### What is needed
Among the entries below, determine how many lines contain the word "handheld" and state only that figure.

════════════════

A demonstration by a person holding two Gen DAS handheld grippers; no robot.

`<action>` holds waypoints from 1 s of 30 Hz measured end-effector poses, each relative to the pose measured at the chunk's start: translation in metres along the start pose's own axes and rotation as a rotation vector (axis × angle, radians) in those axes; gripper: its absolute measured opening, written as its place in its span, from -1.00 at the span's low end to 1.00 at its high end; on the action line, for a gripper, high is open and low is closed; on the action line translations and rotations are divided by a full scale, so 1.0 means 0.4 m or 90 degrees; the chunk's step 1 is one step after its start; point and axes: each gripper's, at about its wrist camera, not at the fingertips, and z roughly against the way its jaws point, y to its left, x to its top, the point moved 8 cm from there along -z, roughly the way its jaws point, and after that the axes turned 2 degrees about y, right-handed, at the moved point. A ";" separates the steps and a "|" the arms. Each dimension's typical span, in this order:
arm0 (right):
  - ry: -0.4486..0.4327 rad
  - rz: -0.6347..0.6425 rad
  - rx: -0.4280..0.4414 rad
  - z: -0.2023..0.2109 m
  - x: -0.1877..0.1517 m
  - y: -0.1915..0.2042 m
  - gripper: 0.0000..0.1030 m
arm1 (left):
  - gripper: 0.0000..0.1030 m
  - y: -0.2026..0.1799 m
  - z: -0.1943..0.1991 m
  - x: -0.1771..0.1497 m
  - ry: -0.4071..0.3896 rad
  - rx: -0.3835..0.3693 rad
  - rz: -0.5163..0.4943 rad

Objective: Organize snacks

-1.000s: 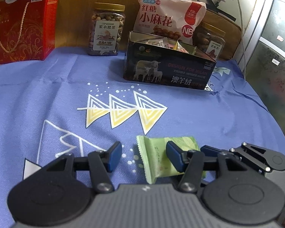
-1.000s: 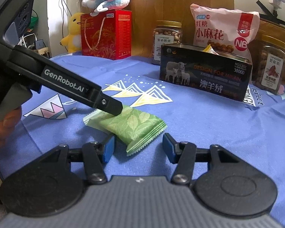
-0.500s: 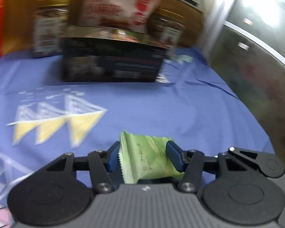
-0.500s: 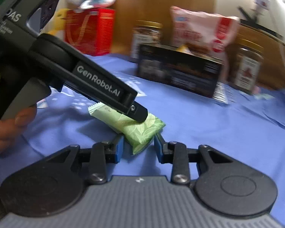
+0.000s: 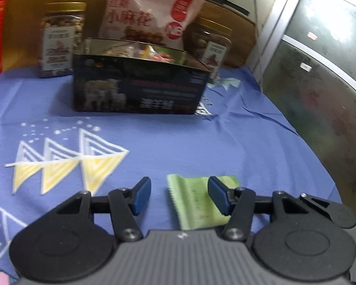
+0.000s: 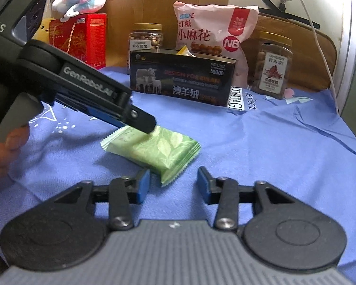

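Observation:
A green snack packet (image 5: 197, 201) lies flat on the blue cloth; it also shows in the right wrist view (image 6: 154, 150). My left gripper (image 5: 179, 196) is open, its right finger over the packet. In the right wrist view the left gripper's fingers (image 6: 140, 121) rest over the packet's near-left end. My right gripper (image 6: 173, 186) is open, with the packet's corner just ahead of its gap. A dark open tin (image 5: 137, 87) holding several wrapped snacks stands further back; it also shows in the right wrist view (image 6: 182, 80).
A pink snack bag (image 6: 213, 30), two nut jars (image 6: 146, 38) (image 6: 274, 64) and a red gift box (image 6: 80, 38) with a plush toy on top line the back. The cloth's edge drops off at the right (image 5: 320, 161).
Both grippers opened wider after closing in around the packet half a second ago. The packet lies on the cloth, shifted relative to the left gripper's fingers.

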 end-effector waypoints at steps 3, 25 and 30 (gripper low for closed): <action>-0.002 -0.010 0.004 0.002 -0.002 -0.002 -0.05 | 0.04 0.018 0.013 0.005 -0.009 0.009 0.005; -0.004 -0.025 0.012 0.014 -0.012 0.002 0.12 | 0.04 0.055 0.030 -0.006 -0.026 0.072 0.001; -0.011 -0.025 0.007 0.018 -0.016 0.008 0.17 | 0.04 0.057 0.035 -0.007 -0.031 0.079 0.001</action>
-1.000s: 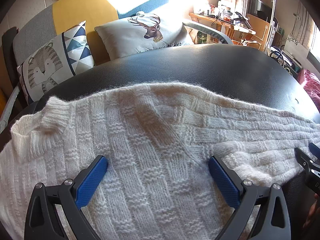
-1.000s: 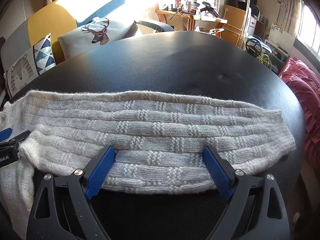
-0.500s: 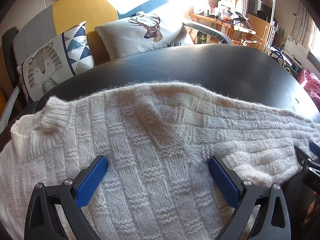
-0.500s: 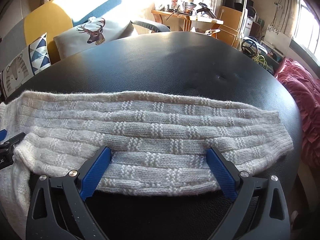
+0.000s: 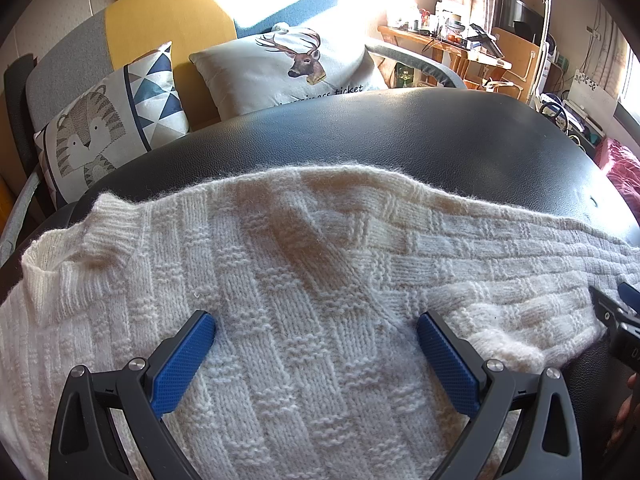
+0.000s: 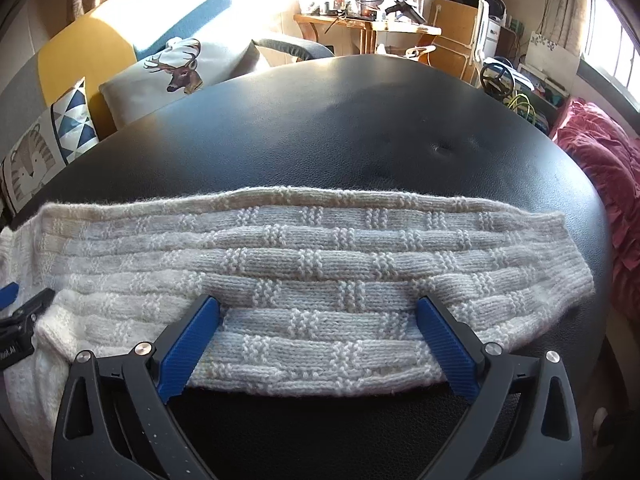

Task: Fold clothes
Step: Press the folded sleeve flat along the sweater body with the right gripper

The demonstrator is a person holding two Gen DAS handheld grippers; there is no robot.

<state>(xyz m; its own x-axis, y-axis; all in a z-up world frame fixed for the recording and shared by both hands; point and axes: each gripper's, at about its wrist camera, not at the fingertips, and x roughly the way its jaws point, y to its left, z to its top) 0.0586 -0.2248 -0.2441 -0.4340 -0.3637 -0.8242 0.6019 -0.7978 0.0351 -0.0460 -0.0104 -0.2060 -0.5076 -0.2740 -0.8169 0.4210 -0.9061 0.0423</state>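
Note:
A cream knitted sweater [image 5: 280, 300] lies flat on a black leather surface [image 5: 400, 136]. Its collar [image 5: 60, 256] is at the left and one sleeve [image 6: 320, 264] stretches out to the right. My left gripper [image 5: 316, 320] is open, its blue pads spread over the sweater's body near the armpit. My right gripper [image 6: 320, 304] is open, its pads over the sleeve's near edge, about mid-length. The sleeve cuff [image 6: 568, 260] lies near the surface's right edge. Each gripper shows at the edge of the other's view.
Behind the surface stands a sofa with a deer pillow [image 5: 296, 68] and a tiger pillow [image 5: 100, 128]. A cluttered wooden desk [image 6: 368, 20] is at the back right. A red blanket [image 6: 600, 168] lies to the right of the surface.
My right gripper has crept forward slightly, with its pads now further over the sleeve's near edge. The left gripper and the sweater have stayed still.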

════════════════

### The completed task
2